Multitracing Anisotropic Non-Gaussianity with Galaxy Shapes

TL;DR

The paper addresses the challenge of probing anisotropic primordial non-Gaussianity through intrinsic galaxy alignments. It proposes a multi-tracer strategy using two distinct shape estimators, combined with blue galaxies and clustering, to beat cosmic variance and isolate the $A_2$-dependent imprint on alignments. A Fisher forecast for LSST and Euclid shows that $\sigma(A_2)$ can reach about $50$, representing a ~40% improvement over current CMB constraints and a ~4–5× gain over single-tracer alignment analyses. The work demonstrates the potential of intrinsic alignments as a cosmological probe of inflation and highlights the conditions under which multi-tracer gains are maximized, including noise correlations and tomographic extensions.

Abstract

Correlations between intrinsic galaxy shapes on large-scales arise due to the effect of the tidal field of the large-scale structure. Anisotropic primordial non-Gaussianity induces a distinct scale-dependent imprint in these tidal alignments on large scales. Motivated by the observational finding that the alignment strength of luminous red galaxies depends on how galaxy shapes are measured, we study the use of two different shape estimators as a multi-tracer probe of intrinsic alignments. We show, by means of a Fisher analysis, that this technique promises a significant improvement on anisotropic non-Gaussianity constraints over a single-tracer method. For future weak lensing surveys, the uncertainty in the anisotropic non-Gaussianity parameter, $A_2$, is forecast to be $σ(A_2)\approx 50$, $\sim 40\%$ smaller than currently available constraints from the bispectrum of the Cosmic Microwave Background. This corresponds to an improvement of a factor of $4-5$ over the uncertainty from a single-tracer analysis.

Figures (4)

• Figure 1: Fraction of red galaxies in LSST (black) and Euclid (red) as a function of redshift. The legend indicates the corresponding magnitude limits of the surveys.
• Figure 2: Forecasted constraints on $A_2$ from LSST (solid) and Euclid (dashed) as a function of the correlation coefficient of the noise of the first and second alignment tracer, $r_n^{(\gamma)}$. The top panel represents constraints from a single red tracer (red), and the new results with the addition of a second alignment tracer (black).
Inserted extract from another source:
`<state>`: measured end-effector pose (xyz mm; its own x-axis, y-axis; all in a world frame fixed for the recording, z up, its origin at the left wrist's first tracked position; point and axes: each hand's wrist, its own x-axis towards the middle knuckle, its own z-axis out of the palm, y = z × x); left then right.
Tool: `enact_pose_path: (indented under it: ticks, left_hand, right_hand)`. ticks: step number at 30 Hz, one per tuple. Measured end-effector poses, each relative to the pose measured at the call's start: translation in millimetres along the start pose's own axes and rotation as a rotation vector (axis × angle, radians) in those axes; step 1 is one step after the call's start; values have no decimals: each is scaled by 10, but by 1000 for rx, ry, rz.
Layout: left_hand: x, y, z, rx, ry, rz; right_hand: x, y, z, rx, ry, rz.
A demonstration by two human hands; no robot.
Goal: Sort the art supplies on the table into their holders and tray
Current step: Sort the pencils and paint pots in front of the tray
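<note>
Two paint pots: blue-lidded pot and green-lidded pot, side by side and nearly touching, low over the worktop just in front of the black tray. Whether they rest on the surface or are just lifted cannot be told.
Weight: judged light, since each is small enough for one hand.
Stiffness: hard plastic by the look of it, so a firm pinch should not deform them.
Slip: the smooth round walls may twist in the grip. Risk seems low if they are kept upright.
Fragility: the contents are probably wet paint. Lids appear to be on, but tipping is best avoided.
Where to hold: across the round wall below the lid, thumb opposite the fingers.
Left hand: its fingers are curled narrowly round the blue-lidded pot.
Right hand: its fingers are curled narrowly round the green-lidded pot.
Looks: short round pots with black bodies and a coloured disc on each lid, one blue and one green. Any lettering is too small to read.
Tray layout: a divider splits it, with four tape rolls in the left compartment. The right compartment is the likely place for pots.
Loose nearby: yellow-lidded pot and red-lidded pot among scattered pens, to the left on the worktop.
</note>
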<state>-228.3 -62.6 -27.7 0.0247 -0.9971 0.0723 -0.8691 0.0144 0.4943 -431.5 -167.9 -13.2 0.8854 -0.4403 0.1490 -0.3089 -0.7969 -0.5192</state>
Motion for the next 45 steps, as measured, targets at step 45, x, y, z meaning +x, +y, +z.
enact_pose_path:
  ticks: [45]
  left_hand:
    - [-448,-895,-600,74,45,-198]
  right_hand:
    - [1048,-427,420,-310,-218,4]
The middle panel includes blue galaxy correlations. The bottom panel includes the blue position-red shape correlations. The blue dashed line labeled "SM16" refers to the value of $r_n^{(\gamma)}$ determined observationally by Singh16.
• Figure 3: Forecasted uncertainty in $\tilde{b}_I^{\rm NG}A_2$ from LSST as a function of maximum (top) or minimum (bottom) multipole probed. All cases include blue galaxies and their cross-correlations with the red sample. For the top panel, we fix the minimum multipole probed at $l=2$. Constraints improve with higher multipole, but the improvement as we approach nonlinear scales becomes marginal. For the bottom panel, we fix the maximum multipole probed to $l_{\rm max}=600$. The constraining power increases for smaller $l_{\rm min}$.
• Figure 4: Forecasted constraints on the $(A_0,\tilde{b}_I^{\rm NG}A_2)$ plane for Euclid. The top left panel represents the constraints from a single red tracer. More tracers are incorporated to the right: a second shape tracer (top right panel), blue galaxies (bottom left panel) and cross-correlations of red and blue galaxies (bottom right panel). The black, blue and red ellipses represent the ${1,2,3}\sigma$ contours, respectively. In these figures, we assume a level of correlated noise consistent with Singh16.